• **Brief**: Starting with the line that contains "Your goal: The", repeat each line exactly through the final line of the listing. No picture should appear in the copy.

• **Input data**:
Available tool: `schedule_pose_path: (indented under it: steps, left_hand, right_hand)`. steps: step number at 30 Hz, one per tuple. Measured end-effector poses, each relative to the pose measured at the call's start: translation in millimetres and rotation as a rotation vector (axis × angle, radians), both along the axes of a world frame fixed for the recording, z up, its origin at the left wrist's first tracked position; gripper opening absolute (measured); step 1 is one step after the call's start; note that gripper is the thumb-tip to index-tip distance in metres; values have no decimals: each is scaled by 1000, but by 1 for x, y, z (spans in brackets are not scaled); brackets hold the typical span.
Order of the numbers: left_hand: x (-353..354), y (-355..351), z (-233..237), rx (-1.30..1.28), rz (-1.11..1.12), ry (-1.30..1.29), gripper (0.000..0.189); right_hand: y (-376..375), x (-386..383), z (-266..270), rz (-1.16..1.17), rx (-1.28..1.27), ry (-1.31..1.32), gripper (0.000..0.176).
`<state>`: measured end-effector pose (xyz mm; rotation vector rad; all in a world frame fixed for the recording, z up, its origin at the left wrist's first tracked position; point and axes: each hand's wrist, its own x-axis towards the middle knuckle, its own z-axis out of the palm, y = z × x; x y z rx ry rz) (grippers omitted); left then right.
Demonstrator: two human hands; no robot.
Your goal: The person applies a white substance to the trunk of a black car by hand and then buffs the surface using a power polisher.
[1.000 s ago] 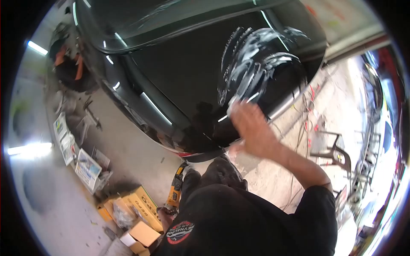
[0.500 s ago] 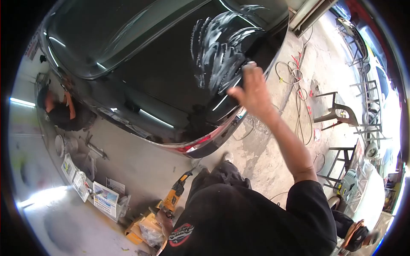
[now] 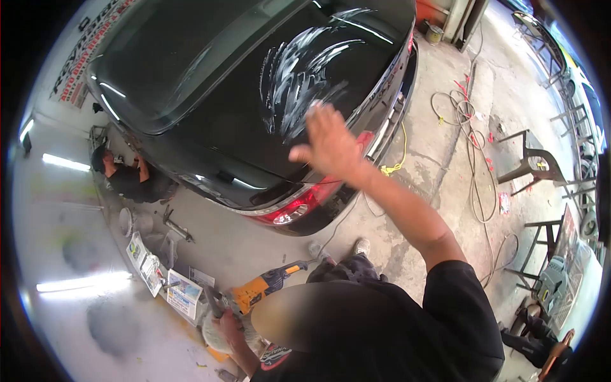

• **Reply**:
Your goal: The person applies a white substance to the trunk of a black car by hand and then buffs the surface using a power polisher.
[1.000 s ago] 
[0.500 s ago] 
[now] 

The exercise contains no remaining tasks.